There are many examples of prequels doing well in all mediums, but in consideration of the ending that ME3 currently provides us, the only time that it will be actually okay to do a prequel is when the main storyline has actually been wrapped up, but lingering questions remain that are related to but not a driving
force of the main series. Star Wars, however you may think of George Lucas and the prequels, is actually one of the best and clearest examples of doing this, as Return of the Jedi ended the first trilogy in a way that the writers of mass effect are currently having wet dreams of while leaving a plot point that would become THE reason
for the prequels: Luke Skywalker's mother. Luke and his father, Vader, fought and killed the emperor. The rebellion blew up the second death star, destroying the last tool the empire could use to terrify the galaxy and killing their leadership in one fell swoop. Rebellion: 1, Empire: 0. But outside of the ending, there were still questions to be asked. Namely, who was luke's mother? That question alone was problably enough
for george lucas to seriously consider prequels which then...happened.
Okay, so...
Mass Effect 4 20 years (or so) after the Reaper War, the Galaxy is slowly but surely rebuilding itself to its
former glory. But this is not being done without hurdles in the way. Colonies, some saved by their respective galatic governments while others were left to fend
for themselves in the face of reaper attacks on more "important" targets, have began to splinter away from their homeworlds. In addition, the firing of the reaper-killing superweapon, the crucible, has left the galaxy littered with the corpses of a dead race filled with dormant technology capable of advancing all civilized life, or ending it. It is time to decide how you will save the galaxy, and what exactly you will save...
Details:
So, yeah...the ending to ME3. My idea? Retcon the crucible firing to only target the reapers a la a perfect destroy ending, and focus whatever mysterious elements the crucible had in me3 into how it bounced a reaper killing laser beam around the galaxy. Seriously, did the SCALE of that event occuring in such a short TIME cross anyone's mind?

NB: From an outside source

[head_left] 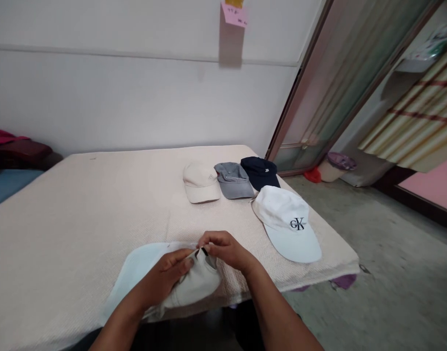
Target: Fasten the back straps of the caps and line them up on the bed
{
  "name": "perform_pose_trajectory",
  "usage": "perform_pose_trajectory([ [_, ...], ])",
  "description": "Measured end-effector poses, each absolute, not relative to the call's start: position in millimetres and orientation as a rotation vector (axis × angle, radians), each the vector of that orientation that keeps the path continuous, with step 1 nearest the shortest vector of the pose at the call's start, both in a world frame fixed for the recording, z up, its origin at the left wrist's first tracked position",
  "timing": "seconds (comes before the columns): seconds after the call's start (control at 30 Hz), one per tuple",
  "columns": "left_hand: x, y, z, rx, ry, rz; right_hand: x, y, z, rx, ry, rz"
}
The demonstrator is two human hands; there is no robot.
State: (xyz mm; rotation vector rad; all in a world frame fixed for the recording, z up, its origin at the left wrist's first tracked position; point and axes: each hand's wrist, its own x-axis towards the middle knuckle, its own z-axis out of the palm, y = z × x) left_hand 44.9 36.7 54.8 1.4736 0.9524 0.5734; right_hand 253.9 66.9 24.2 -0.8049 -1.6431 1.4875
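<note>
A light beige cap (196, 282) is held at the table's front edge with its back opening facing up and to the right. My left hand (168, 273) grips its edge, thumb on top. The fingers of my right hand (223, 247) pinch the cap's rim by the opening, near a small dark piece. What exactly those fingertips hold is partly hidden. Under my left hand and forearm lies a flat pale blue-white piece (141, 261), partly covered. To the right rests a white cap (285, 214) with dark letters on its front, brim toward me.
Farther back on the cloth-covered table (99, 209) sit a cream cap (200, 183), a grey cap (233, 180) and a navy cap (260, 171). A white wall (135, 102) stands behind. Beyond the right edge are the floor (384, 243) and a bin (335, 168).
</note>
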Motion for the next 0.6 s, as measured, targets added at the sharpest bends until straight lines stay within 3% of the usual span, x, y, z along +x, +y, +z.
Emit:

Factions/Species/Governments
Have the geth go into isolation (if they're not dead), because while mind control of individuals is scary in its own right (indoctrination, anyone?) ,the geth saw this happen to their ENTIRE species. That is more than enough cause
for a species wide moment of reflection, and the geth need to process and analyse that and the state of their existance.

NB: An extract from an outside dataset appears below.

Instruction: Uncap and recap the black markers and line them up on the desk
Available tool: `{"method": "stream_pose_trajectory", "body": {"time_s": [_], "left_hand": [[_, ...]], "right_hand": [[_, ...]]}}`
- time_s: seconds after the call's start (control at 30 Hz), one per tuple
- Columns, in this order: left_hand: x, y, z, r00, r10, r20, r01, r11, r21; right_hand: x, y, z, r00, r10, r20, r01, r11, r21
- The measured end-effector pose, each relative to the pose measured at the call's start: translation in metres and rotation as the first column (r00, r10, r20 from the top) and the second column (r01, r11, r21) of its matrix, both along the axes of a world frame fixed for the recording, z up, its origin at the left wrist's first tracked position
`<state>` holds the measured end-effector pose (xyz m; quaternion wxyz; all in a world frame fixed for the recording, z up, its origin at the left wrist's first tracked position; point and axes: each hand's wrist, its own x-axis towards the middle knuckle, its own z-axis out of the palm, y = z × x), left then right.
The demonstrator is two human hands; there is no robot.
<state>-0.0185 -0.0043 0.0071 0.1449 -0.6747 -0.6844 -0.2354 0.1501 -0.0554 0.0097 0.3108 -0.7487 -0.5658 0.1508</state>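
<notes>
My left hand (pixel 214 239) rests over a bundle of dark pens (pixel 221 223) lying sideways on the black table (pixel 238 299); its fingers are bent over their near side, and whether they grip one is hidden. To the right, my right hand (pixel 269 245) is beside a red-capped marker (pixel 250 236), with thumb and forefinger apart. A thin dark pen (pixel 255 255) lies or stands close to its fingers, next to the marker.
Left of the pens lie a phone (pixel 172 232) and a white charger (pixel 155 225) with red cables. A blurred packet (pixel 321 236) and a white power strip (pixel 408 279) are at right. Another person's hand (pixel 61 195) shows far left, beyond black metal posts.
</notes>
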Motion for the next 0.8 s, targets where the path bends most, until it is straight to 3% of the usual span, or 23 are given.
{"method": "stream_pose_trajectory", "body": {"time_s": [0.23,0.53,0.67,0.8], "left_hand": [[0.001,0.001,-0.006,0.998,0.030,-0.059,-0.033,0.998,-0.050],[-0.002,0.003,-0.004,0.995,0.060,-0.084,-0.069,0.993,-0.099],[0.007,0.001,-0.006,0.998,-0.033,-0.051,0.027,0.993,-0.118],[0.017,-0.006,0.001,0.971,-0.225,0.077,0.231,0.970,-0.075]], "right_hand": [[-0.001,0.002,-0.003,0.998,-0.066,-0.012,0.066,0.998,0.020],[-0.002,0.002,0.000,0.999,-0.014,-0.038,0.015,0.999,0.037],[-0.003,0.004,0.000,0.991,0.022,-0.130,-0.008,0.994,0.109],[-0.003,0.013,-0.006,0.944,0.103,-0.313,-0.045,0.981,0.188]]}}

Have the krogan start warring, with Wrex trying to calm them down or Wreav encouraging them to war. The reasons why can be simple enough if you let them be. Population expansion from the genophage cure, or resentment
for helping to save the galaxy and still not getting a cure
for a species killing condition. What I would like to see (and this is the part where I start telling
Casey Hudson how to design his
game right down to the missions

) is a "two mission" structure based upon having either wrex or wreav alive. At a certain point, the protagonist goes to tuchanka, and based upon whether Shepard kept Wrex alive or met Wreav on the throne instead, gets two different missions to play through. If Wrex is alive, you protect him from an assasination attempt. If Wreav is on the throne, you assasinate him instead. Of course, the story can be written quite easily to avoid that kind of development (just kill off wrex or wreav anyway as soon as they're ever introduced, and assume whatever you need to assume
for the plot), but I've never seen a
game that changed the in-
game objectives based on past decisions. Do it, Bioware. Make some heads turn. And Tuchanka seems to be a good place
for you guys to show off what ME is capable of anyway.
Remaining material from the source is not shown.